Another popular spot to visit is Lake Ashi and the nearby Hakone Shrine (whose red tori gates you can spot in the picture below). On clear days, you can spot Mount Fuji beyond the lake, but unfortunately it was too cloudy the day we went. However, seeing the shrine at night was still magical.
What to Eat:
Like every other place we visited in Japan, the food in Hakone was fantastic. We were originally set to go to a ramen place, but once we got there, we discovered that they were closed. We ended up going to a random bbq place instead and it was delicious. If the restaurant was back in the Bay Area, I could easily see there being an hour wait for a table. But this being the wonderful food mecca that is Japan, was just your average, typical restaurant. This country needs no Yelp.
How to Get There:
You can travel to Hakone from Tokyo by taking the Odakyu Railway from Tokyo’s Shinjuku Station to the Hakone-Yumoto Station. There is a “Romance Car” limited express that takes 85 minutes and costs 2080 yen/20USD. If you’re looking for something cheaper, you can take a slower express train, which takes about two hours, and costs 1190 yen/11USD.
If you’re planning on staying in Hakone longer, the Hakone Free Pass may be worthwhile. It offers a complete round trip from Tokyo to Hakone on the Odakyu line, unlimited use of various types of transportation in Hakone like the ropeway and buses, and discounts on various attractions.
*For more information on how to get to Hakone, click here.
Where to Stay:
We stayed at an AirBnB located in the residential part of town.

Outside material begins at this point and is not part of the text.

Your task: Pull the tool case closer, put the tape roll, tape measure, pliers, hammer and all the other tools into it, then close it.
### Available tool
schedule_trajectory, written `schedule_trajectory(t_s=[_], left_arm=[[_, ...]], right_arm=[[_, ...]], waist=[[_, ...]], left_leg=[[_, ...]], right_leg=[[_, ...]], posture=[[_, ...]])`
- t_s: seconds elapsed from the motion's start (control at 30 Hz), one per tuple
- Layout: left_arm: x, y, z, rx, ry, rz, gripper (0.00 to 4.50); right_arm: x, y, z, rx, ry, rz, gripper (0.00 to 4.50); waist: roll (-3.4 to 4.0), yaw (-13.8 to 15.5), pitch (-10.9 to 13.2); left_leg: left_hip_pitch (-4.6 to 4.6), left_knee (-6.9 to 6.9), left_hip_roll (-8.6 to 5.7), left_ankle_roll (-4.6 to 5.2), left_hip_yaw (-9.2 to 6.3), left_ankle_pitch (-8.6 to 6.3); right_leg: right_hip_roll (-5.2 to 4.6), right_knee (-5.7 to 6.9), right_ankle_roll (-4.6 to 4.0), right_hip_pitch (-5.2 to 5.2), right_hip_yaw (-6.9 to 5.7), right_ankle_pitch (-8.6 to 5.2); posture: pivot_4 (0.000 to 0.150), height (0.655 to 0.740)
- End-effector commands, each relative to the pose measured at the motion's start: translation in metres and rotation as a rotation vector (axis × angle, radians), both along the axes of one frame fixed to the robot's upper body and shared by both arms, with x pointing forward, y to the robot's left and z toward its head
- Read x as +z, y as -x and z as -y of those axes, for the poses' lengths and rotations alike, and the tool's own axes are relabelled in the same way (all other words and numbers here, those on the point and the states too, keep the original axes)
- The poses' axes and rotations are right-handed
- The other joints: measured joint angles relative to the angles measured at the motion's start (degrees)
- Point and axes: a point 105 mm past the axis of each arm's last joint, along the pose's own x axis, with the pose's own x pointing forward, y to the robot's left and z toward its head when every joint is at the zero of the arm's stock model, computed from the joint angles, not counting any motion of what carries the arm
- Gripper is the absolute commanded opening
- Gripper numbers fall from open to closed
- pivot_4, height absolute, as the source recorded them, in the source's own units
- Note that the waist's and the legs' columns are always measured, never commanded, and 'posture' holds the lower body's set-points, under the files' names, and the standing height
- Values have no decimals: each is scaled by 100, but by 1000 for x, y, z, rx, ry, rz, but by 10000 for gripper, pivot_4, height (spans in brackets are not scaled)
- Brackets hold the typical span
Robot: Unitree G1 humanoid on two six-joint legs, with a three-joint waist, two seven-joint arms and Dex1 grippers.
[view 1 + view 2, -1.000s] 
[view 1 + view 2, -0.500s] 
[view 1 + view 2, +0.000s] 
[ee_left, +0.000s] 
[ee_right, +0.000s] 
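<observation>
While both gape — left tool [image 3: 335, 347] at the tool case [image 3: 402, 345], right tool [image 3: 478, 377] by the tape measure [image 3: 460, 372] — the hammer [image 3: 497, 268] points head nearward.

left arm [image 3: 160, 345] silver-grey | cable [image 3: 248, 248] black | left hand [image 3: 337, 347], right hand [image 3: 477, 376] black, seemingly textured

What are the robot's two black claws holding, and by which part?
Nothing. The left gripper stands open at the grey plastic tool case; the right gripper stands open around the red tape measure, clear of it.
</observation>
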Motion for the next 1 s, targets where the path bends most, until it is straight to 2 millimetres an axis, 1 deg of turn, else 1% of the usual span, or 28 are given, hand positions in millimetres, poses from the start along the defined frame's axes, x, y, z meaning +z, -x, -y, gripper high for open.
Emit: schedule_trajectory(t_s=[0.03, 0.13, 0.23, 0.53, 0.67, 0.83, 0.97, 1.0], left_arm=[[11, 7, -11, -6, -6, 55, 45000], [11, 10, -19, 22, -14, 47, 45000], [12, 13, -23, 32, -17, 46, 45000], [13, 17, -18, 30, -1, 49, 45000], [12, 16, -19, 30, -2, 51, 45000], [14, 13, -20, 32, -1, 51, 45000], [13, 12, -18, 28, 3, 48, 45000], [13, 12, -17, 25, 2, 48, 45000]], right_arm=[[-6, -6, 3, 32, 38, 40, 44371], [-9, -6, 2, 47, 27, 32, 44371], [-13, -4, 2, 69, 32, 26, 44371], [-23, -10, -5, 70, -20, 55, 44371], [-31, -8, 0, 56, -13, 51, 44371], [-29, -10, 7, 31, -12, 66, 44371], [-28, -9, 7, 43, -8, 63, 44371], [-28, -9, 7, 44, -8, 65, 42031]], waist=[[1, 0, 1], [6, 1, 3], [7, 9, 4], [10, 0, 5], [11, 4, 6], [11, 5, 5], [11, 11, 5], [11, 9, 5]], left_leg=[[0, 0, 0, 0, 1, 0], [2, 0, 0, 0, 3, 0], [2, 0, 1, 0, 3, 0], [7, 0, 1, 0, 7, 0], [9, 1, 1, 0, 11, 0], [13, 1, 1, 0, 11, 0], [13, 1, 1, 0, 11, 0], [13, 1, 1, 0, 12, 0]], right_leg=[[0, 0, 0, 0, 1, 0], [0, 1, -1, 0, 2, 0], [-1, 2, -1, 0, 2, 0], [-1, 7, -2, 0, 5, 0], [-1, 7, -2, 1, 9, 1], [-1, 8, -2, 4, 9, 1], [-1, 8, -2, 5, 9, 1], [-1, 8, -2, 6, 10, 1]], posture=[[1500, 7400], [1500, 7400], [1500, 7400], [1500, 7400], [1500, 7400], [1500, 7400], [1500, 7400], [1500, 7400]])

The host was kind enough to pick us up from the train station and also drive us to dinner later in the day. The upper floors of the home were used for guests, while the lower floor functioned as a hair salon. The host also hooked us up with cheaper passes for the hot springs and they had this view of the surrounding mountains. Beautiful, ain’t it?
The Kit Kats in Japan come in so many different flavors! Each city tends to have different flavors available so my friends and I began to collect them like Pokemon as souvenirs for our friends and family back home. At Hakone, we found the Strawberry Cheesecake flavor, which shows Mount Fuji in the background, and the Premium Mint, which tasted like the Girl Scout Cookie, Thin Mints. I would highly recommend if you’re a fan of chocolate (either for yourself or for your friends/family).